Your assignment:
Scan the entries that follow for the word "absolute", then report every line in which it appears.

Data supplied Start Marker

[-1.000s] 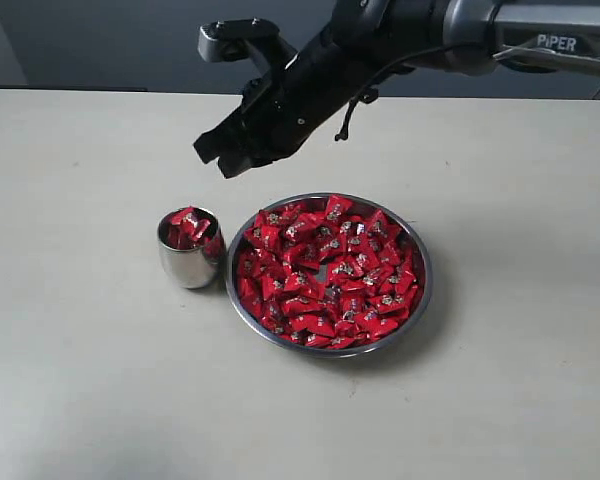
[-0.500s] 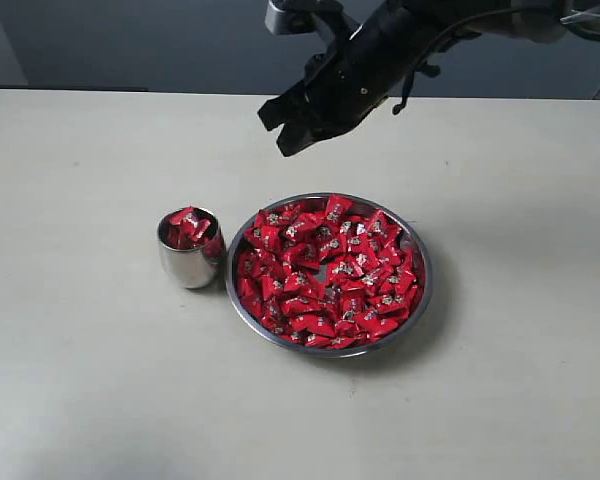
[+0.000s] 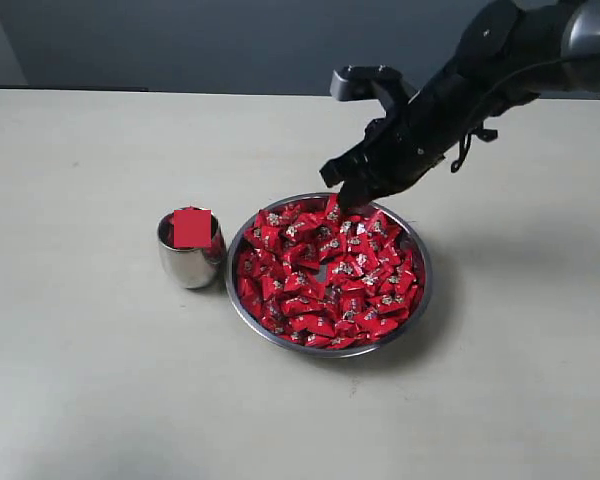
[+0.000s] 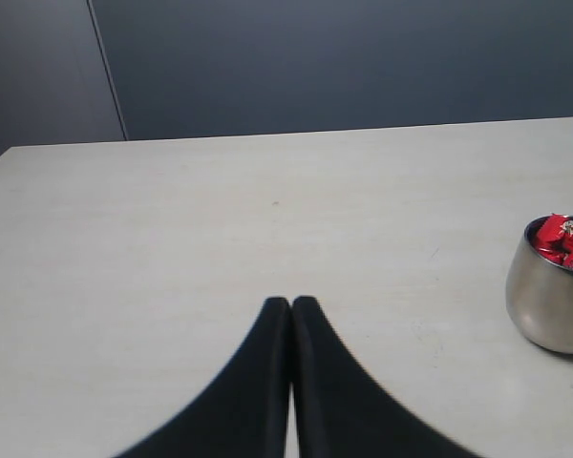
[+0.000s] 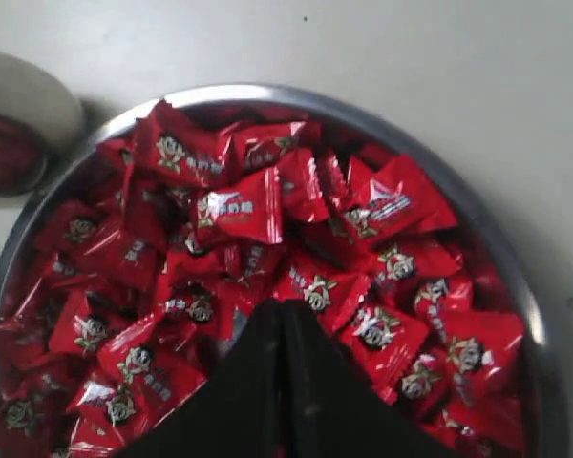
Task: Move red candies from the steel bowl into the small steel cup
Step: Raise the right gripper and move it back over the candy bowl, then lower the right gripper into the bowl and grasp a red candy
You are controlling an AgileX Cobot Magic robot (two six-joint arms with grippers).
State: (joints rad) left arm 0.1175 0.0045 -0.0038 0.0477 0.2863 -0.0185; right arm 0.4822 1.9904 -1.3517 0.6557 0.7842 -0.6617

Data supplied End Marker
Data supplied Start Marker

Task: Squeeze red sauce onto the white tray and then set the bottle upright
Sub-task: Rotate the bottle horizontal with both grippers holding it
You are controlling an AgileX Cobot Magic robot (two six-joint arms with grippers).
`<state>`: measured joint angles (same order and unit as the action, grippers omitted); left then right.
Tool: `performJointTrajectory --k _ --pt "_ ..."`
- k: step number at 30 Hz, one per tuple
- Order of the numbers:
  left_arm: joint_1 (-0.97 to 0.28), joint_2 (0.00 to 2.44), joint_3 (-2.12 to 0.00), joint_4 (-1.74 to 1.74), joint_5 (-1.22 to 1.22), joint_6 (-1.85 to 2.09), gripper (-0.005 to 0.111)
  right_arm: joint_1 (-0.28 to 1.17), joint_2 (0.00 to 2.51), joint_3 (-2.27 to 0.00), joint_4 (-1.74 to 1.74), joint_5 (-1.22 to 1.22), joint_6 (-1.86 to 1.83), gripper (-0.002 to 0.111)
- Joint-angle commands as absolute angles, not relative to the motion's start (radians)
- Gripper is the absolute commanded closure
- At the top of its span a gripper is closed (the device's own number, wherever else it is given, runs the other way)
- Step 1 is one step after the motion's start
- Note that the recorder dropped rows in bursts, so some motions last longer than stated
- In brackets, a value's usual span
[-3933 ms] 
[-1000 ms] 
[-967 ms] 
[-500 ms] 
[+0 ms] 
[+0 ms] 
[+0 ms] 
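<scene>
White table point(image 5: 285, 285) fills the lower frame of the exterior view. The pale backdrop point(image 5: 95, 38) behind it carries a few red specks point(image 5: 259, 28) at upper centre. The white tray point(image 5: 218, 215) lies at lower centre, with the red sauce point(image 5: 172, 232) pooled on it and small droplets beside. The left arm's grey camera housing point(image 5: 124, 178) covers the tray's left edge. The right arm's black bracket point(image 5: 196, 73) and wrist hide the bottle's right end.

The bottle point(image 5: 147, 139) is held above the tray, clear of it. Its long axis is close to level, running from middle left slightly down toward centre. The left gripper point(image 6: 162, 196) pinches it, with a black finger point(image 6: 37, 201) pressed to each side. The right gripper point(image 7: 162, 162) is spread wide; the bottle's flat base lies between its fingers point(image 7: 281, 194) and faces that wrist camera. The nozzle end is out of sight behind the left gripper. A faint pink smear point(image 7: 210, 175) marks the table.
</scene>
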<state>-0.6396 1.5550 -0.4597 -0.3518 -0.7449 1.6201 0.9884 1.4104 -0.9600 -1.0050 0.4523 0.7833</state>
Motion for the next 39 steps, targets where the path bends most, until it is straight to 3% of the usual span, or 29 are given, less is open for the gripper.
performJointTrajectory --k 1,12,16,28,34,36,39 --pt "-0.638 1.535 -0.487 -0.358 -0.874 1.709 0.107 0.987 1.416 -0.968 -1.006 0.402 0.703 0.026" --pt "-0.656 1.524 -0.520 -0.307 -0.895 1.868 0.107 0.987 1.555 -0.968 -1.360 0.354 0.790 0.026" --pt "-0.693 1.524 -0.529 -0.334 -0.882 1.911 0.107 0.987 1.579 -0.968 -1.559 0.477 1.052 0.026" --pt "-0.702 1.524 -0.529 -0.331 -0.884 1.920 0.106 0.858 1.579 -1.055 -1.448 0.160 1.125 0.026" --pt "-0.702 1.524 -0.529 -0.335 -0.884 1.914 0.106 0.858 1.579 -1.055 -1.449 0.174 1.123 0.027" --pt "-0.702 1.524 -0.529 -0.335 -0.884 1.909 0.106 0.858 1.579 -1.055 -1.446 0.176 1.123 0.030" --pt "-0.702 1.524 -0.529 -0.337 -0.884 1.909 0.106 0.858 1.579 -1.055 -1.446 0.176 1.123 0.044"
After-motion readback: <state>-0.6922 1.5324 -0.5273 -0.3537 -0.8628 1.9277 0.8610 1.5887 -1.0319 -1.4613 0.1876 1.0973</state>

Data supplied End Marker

Written response:
- Joint-angle commands as absolute angles, not relative to the motion's start (radians)
- Gripper is the absolute commanded closure

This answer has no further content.